- [Input data]:
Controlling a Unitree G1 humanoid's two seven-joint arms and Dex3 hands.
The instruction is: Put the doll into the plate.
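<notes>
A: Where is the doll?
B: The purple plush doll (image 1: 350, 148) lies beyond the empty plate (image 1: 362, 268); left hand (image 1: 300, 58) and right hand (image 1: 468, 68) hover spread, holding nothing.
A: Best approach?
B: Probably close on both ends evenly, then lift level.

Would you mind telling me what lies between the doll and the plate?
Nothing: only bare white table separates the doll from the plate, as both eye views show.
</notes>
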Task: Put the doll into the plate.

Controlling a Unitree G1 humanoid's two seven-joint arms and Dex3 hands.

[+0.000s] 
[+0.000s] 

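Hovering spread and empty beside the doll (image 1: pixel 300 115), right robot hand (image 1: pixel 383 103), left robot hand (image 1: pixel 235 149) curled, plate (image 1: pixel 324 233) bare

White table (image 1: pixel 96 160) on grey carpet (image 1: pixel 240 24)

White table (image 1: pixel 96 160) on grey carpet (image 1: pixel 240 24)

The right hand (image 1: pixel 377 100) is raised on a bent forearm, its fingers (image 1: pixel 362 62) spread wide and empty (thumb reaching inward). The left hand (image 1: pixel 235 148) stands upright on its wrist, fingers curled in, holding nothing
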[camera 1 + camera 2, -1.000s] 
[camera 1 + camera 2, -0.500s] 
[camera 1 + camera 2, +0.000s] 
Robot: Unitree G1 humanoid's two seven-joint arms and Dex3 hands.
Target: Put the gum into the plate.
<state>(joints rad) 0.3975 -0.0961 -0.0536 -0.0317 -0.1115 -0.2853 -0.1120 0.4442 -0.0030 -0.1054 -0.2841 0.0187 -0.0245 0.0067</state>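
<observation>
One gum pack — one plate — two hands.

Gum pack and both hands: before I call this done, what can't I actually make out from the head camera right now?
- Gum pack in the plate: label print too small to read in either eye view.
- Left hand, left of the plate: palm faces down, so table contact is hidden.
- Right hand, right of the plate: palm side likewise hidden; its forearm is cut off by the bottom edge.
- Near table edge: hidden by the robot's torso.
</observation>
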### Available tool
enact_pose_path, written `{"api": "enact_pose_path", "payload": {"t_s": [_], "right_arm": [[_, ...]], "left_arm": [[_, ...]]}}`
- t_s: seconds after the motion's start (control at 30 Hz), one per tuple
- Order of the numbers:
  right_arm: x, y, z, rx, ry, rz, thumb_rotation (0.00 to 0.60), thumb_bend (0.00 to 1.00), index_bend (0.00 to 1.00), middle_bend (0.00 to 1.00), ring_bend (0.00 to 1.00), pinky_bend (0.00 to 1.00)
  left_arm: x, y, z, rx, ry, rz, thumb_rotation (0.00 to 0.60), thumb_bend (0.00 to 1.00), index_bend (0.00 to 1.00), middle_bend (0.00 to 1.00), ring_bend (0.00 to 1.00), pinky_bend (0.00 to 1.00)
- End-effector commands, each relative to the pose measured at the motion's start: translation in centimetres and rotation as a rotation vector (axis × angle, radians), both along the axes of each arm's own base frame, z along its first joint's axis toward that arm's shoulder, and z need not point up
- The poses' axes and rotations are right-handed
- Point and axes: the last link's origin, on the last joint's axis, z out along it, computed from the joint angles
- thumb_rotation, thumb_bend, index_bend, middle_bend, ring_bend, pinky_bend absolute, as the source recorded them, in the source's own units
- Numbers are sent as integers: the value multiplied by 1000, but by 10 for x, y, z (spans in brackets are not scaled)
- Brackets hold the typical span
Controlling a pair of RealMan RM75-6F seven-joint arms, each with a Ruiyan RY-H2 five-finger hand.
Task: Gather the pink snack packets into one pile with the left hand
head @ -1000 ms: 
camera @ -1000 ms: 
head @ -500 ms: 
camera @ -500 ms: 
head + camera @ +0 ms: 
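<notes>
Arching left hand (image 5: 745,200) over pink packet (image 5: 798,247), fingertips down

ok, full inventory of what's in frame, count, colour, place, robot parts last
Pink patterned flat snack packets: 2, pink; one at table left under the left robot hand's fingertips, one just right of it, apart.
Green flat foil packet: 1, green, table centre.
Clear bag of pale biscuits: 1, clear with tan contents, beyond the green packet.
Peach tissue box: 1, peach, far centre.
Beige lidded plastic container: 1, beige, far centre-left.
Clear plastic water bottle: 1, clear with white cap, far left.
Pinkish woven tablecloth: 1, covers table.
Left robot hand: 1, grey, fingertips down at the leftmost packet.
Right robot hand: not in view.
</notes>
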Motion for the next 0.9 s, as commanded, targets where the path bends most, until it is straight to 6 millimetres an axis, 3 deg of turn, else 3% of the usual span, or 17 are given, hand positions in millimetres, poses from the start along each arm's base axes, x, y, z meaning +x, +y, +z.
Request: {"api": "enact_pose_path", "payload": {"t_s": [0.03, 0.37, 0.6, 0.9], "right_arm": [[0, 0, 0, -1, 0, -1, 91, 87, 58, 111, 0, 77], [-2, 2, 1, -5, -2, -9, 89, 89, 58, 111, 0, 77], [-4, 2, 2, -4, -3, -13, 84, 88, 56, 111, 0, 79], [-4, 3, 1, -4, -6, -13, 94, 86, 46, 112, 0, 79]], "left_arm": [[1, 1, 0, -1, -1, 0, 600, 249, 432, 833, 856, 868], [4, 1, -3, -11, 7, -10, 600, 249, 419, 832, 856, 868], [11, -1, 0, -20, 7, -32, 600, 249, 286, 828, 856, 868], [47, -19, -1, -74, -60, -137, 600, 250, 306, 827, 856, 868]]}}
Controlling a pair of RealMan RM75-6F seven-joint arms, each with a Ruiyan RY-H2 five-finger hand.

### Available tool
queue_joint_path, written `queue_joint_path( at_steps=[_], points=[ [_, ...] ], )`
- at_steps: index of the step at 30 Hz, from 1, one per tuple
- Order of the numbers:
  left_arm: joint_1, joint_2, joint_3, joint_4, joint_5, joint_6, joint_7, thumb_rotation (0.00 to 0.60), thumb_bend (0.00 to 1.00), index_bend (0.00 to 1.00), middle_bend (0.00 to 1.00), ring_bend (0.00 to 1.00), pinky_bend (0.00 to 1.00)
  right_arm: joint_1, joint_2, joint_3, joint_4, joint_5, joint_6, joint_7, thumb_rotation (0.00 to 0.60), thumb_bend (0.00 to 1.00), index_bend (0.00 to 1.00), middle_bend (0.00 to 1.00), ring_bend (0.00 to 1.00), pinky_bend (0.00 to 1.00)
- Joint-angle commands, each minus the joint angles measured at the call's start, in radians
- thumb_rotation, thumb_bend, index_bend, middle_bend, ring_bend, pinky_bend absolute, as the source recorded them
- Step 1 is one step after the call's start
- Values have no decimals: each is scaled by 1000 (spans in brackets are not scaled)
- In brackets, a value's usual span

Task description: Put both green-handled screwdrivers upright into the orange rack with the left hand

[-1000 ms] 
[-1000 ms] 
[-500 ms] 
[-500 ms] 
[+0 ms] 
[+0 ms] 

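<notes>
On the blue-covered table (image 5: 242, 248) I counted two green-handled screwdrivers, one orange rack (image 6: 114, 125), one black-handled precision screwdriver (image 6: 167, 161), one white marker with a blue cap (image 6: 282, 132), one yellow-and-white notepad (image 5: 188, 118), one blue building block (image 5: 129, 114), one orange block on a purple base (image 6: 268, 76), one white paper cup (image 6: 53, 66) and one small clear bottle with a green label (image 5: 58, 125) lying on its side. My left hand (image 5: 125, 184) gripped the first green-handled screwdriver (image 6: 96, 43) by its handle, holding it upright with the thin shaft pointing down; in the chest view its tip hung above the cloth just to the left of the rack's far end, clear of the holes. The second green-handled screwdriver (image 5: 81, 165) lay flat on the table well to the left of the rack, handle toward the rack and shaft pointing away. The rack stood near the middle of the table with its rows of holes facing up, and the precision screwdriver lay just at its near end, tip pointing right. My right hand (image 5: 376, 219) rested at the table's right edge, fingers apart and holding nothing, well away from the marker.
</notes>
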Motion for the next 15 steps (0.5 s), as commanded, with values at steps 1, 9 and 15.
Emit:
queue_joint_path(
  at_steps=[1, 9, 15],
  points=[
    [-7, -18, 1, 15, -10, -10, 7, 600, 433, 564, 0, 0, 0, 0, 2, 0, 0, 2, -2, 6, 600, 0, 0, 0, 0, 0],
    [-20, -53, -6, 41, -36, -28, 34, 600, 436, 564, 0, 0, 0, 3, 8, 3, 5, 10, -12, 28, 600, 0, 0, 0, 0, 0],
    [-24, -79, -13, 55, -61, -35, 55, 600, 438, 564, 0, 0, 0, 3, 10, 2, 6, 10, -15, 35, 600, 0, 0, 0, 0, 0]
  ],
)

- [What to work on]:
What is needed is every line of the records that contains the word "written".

- [Response for this exercise]:
enact_pose_path, written `{"api": "enact_pose_path", "payload": {"t_s": [_], "right_arm": [[_, ...]], "left_arm": [[_, ...]]}}`
queue_joint_path, written `queue_joint_path( at_steps=[_], points=[ [_, ...] ], )`

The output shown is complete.